RECORDS SHOWN >>
-- Opening Marker --
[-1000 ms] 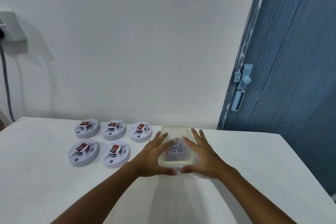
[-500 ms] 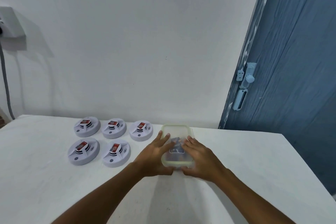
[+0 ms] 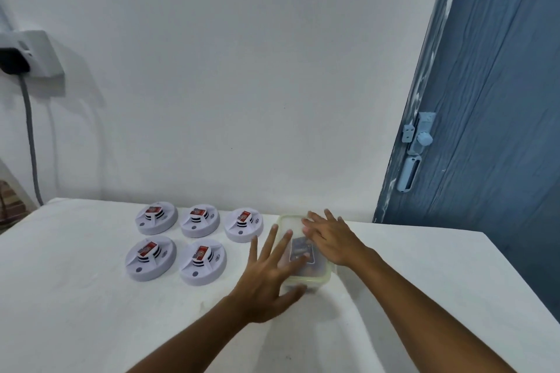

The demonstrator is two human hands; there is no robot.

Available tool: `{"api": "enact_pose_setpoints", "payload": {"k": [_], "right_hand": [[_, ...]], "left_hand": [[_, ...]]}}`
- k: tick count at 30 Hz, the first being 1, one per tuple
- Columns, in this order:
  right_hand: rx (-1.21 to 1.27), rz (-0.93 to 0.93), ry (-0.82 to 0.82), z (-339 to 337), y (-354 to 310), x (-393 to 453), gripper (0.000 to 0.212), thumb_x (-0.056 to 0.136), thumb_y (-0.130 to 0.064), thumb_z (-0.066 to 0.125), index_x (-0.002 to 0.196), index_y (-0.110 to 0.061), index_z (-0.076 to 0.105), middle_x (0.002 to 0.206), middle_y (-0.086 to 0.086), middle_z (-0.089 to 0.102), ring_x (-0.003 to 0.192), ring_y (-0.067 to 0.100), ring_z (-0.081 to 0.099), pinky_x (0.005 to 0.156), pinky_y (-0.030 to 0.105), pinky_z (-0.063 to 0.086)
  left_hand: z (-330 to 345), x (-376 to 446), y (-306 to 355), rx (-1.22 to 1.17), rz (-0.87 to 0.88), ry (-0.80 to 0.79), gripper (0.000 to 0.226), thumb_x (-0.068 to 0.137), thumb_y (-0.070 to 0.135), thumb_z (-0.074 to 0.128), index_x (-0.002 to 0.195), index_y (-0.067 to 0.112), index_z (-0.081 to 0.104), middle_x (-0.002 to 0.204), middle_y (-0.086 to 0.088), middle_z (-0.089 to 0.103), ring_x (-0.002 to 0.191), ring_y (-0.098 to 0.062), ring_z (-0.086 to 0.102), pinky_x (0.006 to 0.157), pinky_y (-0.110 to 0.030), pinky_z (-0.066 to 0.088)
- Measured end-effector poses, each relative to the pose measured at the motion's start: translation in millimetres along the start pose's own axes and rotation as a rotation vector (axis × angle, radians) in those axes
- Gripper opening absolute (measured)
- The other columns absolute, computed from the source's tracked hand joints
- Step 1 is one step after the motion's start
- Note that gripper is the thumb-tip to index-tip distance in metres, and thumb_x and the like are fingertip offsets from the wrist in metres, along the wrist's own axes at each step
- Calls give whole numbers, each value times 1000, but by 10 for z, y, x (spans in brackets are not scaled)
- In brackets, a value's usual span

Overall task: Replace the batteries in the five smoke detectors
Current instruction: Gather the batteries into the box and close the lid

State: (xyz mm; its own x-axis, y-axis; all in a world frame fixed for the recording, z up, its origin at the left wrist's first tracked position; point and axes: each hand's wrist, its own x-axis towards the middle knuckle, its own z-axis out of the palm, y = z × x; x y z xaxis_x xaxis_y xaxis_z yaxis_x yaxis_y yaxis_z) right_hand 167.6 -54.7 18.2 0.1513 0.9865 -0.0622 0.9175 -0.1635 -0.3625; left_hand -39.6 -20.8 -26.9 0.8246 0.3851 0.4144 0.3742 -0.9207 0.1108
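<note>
A plain white wall (image 3: 242,70) ran behind a white tabletop (image 3: 75,297), with a blue door (image 3: 491,130) off beyond the right hand's side and a wall socket (image 3: 33,53) with a grey cable far out past the left hand. The left hand (image 3: 266,278) lay with fingers spread and straight over the near left edge of a clear lidded container (image 3: 306,254), its thumb against the container's near wall; it gripped nothing. The right hand (image 3: 330,236) rested flat on the lid toward the far right corner, fingers straight and loosely together, likewise holding nothing. Through the lid something dark showed between the two hands, most likely the fresh batteries, though it was too blurred to be sure.

The five smoke detectors (image 3: 178,239) sat in two rows just beyond the left hand's outer side, three in the far row and two in the near row, each apart from its neighbours and from the container. Each carried a small red-labelled block on top, which looked like a battery seated in its bay.

As a judgement, the task had barely begun: the lid appeared still on, no detector was being touched, and none looked any different from the others. Opening the container and swapping the battery in all five detectors seemed still to be done
</note>
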Motion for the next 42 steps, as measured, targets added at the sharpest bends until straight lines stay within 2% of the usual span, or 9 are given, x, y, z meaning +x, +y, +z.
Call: {"api": "enact_pose_setpoints", "payload": {"k": [5, 9, 12, 16, 20, 27, 33, 39, 42], "right_hand": [[-149, 44, 195, -28, 130, -211, 44, 102, -44, 28, 132, -25, 54, 139, 3, 46, 126, 26, 39, 101, 38, 36], [4, 63, 260, -67, 205, -447, 48, 101, -44, 33, 107, -11, 66, 114, 1, 51, 110, 21, 46, 87, 34, 41], [192, 50, 209, -98, 313, -564, 51, 94, -55, 38, 105, -19, 72, 132, -5, 45, 126, 13, 40, 95, 28, 39], [214, 7, 67, -51, 366, -599, 89, 68, -81, 50, 138, -27, 46, 158, -14, 14, 147, 8, 10, 114, 34, 26], [287, 25, 98, 165, 342, -579, 118, 59, -78, 68, 152, -34, 8, 159, -9, 16, 143, 10, 28, 106, 25, 34], [503, -9, 363, 423, 398, -495, 95, 64, -57, 80, 142, -37, 29, 143, -17, 42, 143, 4, 23, 108, 20, 35], [501, -36, 402, 468, 438, -440, 87, 65, -57, 79, 138, -29, 42, 148, -12, 39, 142, 6, 27, 112, 28, 34], [400, -51, 385, 394, 419, -431, 84, 64, -56, 79, 134, -24, 45, 135, -15, 41, 131, 6, 36, 104, 17, 31], [526, 4, 338, 196, 348, -363, 45, 75, -50, 74, 111, -29, 56, 125, -12, 48, 124, 7, 41, 100, 18, 32]], "left_hand": [[-18, 11, -211, 119, -75, -8, 47, 99, 56, 21, 136, 39, 45, 159, -8, 22, 148, -35, 4, 110, -65, 3], [-50, 90, -389, 9, -253, -155, 80, 81, 75, -12, 145, 47, 26, 159, 6, -8, 144, -25, -26, 112, -60, -17], [-92, 223, -424, -135, -266, -236, 93, 70, 86, -11, 146, 46, 23, 157, 12, -10, 141, -17, -31, 113, -55, -19], [-84, 268, -517, -249, -226, -287, 91, 70, 92, 23, 146, 42, 29, 159, 14, -1, 144, -10, -25, 117, -51, -11], [-44, 280, -468, -333, -246, -237, 93, 66, 84, 48, 144, 35, 36, 160, 11, 8, 144, -3, -13, 118, -32, 3], [107, 278, -423, -271, -229, -55, 91, 66, 77, 55, 139, 24, 48, 158, 1, 24, 143, -4, 3, 111, -18, 11], [284, 250, -436, -184, -122, 81, 77, 86, 70, 40, 127, 7, 59, 145, -20, 43, 138, -36, 33, 106, -42, 35], [313, 238, -436, -174, -123, 80, 70, 87, 64, 47, 128, 9, 57, 146, -18, 43, 139, -37, 34, 105, -50, 41], [228, 233, -404, -141, -112, 61, 71, 80, 63, 56, 132, 16, 51, 151, -13, 37, 144, -32, 24, 110, -58, 30]]}}
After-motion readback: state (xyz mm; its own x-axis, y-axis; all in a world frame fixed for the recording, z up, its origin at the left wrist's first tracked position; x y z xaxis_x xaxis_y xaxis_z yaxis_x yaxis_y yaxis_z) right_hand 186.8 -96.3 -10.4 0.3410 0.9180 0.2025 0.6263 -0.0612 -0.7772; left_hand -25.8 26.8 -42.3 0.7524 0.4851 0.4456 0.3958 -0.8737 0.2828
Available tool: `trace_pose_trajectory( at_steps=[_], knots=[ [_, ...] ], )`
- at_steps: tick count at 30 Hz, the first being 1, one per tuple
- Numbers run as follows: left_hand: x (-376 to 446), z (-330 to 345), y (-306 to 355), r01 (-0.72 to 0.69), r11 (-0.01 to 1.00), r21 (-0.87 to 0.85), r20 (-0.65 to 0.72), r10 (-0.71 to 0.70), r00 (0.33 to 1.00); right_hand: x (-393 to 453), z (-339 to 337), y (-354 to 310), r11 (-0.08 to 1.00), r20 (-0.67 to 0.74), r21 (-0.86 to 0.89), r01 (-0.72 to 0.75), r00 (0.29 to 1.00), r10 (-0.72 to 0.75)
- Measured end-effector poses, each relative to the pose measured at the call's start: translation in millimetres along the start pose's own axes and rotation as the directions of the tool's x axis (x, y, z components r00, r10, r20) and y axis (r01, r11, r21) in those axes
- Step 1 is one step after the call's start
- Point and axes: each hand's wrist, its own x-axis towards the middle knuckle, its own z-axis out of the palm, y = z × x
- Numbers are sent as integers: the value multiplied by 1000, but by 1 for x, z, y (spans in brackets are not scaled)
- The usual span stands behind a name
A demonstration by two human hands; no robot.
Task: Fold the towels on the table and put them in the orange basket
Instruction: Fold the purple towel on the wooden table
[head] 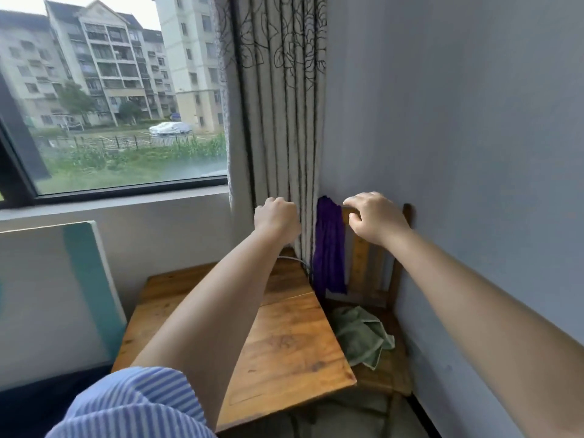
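A purple towel hangs over the back of a wooden chair beside the wall. On the chair's seat lies a crumpled green towel. My right hand hovers at the chair's top rail with loosely bent fingers. Its index fingertip is just right of the purple towel's top edge, and nothing is gripped. My left hand is raised in front of the curtain with its fingers curled into a fist, holding nothing visible. The wooden table has no towel on it. No orange basket is in view.
A patterned curtain hangs behind the table's far corner, with a window to its left. A white and teal panel leans at the table's left. The blue-grey wall runs close along the right of the chair.
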Motion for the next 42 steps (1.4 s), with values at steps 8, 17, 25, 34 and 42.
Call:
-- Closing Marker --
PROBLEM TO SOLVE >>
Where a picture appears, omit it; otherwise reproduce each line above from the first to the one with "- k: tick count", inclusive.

SOLUTION >>
[-1000 ms] 
[-500 ms] 
[+0 ms] 

The demonstrator is two human hands; there is no robot.

Available tool: `{"api": "enact_pose_setpoints", "payload": {"k": [_], "right_hand": [[_, ...]], "left_hand": [[_, ...]]}}`
- k: tick count at 30 Hz, the first being 1, one per tuple

The answer is complete, and the exercise is done.